Verition Fund Management LLC
- Company type: Private
- Industry: Investment management
- Founded: October 2008; 17 years ago
- Founders: Nicholas Maounis; Josh Goldstein;
- Headquarters: Greenwich, Connecticut, U.S.
- Key people: Nicholas Maounis (CEO)
- AUM: US$12.6 billion (April 2025)
- Number of employees: 450 (March 2025)
- Website: verition.com

= Verition Fund Management =

Connecticut Hedge Fund

Verition Fund Management (Verition) is an American multi-strategy hedge fund management firm headquartered in Greenwich, Connecticut. It has additional offices in Europe and Asia.

It was founded by Nicholas Maounis after his previous firm Amaranth Advisors went bankrupt.

== Background ==

After the collapse of Amaranth Advisors, its founder Nicholas Maounis worked on founding a new firm to initially manage his wealth. In October 2008, Maounis and Josh Goldstein, the Chief Operating Officer of Maounis' family office founded Verition and initially it had $185 million with 19 employees. The name Verition is derived from Veritas, the Latin word for truth. Maonius hired several ex-Amaranth employees and by 2010, three of Amaranth's four partners were working at Verition. To prevent a repeat of Amaranth, Verition added risk controls and hired risk management specialists to monitor trading risks daily.

For years investors were wary so Verition’s assets were relatively stable and small. In early 2020 as the COVID-19 pandemic began, Verition made money while peers suffered, and it started getting more inflows.
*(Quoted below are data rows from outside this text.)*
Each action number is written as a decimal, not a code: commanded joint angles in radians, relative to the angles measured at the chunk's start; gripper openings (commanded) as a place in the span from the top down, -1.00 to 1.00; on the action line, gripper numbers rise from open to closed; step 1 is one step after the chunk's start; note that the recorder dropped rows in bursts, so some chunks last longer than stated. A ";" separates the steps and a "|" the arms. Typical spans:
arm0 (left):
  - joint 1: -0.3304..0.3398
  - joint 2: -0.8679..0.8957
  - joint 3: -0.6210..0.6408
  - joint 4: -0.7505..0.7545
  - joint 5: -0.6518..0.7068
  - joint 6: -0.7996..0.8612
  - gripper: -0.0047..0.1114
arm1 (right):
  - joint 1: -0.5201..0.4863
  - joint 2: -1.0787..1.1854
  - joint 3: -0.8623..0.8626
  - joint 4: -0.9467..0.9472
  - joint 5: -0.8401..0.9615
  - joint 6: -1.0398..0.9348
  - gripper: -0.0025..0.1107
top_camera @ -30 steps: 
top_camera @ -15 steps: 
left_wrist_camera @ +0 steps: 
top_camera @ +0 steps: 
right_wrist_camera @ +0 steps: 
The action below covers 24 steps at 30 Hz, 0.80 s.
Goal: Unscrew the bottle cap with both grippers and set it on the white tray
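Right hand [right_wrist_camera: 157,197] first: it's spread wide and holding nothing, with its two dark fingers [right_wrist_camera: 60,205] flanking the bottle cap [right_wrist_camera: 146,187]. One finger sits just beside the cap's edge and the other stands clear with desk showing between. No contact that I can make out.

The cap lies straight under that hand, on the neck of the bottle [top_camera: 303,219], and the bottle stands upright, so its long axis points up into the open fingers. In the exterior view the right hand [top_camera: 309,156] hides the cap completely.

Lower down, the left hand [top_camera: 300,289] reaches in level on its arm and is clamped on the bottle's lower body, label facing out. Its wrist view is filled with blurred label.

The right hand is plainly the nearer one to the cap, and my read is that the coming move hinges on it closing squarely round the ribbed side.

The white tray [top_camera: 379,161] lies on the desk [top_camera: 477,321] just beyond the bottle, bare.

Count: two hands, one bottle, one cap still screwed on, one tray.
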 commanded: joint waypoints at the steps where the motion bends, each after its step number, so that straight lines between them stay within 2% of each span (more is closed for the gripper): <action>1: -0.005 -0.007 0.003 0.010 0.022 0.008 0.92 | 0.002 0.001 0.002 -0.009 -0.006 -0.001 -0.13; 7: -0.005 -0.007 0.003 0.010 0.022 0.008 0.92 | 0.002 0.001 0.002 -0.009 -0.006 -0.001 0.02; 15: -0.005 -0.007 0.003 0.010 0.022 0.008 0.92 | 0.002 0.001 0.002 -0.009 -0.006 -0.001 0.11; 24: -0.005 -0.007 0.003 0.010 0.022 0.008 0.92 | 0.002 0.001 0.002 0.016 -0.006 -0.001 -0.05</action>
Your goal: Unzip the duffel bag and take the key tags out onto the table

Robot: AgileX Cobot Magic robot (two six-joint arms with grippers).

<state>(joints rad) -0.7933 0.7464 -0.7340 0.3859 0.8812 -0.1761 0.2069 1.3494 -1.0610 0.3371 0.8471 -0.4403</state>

In September 2021, Verition reopened the fund to investors but increased the lockup period from one year to three years. At that time according to Bloomberg News, Verition since inception never had an annual loss and in 2020 had a return of 30.4% which was higher than the 9.5% average among hedge funds. In the same month Verition started expanding its presence in Asia by opening offices in Hong Kong and Singapore.

Verition trades similar strategies to its peers but finds more esoteric bets within them, such as financial transmission rights. In addition it has a higher ratio of Portfolio managers to capital which would lead to more smaller bets rather than a few concentrated large bets.

As of March 2025, Verition has an average annual return of about 12.9% since launch.

In April 2025, Affiliated Managers Group acquired a minority interest in Verition.

== Controversies ==

=== Valuation expert lawsuit ===
Verition was a sizable owner of AOL stock in 2015 when it was acquired by Verizon for $4.4 billion, or $50 per share. Verition questioned the price in the Delaware Court of Chancery arguing AOL had sold itself too cheaply and thus had deprived shareholders of a bigger payoff. Finance experts were hired by Verizon and Verition to evaluate AOL's price with Verizon and Verition aiming for the lower and higher ones respectively. Verizon hired Daniel Fischel of Compass Lexecon who came up with a share price of $44.85 while Verition hired Bradford Cornell of Coherent Economics who came up with a share price of $68.98.

In 2018, Judge Sam Glasscock III ruled in favour of Verizon with intermediate value of $48.70, which was later reduced to $47.08. This was a blow to Verition, which calculated its loss at $25.2 million. Glasscock stated in his ruling that he questioned Cornell's impartiality and tossed out his estimate.

It was revealed that Cornell, who was previously with Compass Lexecon, intended to represent Verizon initially but was passed over for Fischel. He later left to join Coherent Economics and would represent Verition. In an email to Fischel, Cornell stated Verition had a lousy case. The conflict of interest was not disclosed to Verition beforehand.

In December 2018 Verition sent a letter threatening legal action against Cornell and Coherent Economics for damages stating it was "fraudulently induced" to enter into the contract with Coherent and demanded the full $35.7 million it says it lost (including interest). However, before Verition could sue, Cornell and Coherent Economics launched lawsuits against Verition first with Verition launching its own lawsuit to dismiss them. The courts ruled in favour of Verition to dismiss the lawsuits.

=== Employee lawsuit ===
In April 2023, Jump Trading pursued legal action to prevent one of its former traders from joining Verition citing he had trade secrets related to algorithmic trading. The trader who had left Jump Trading in March 2022 was under a non-compete clause to not work in the field until April 2024.

After failing to block the trader twice, Jump Trading reached a settlement with Verition in November 2023.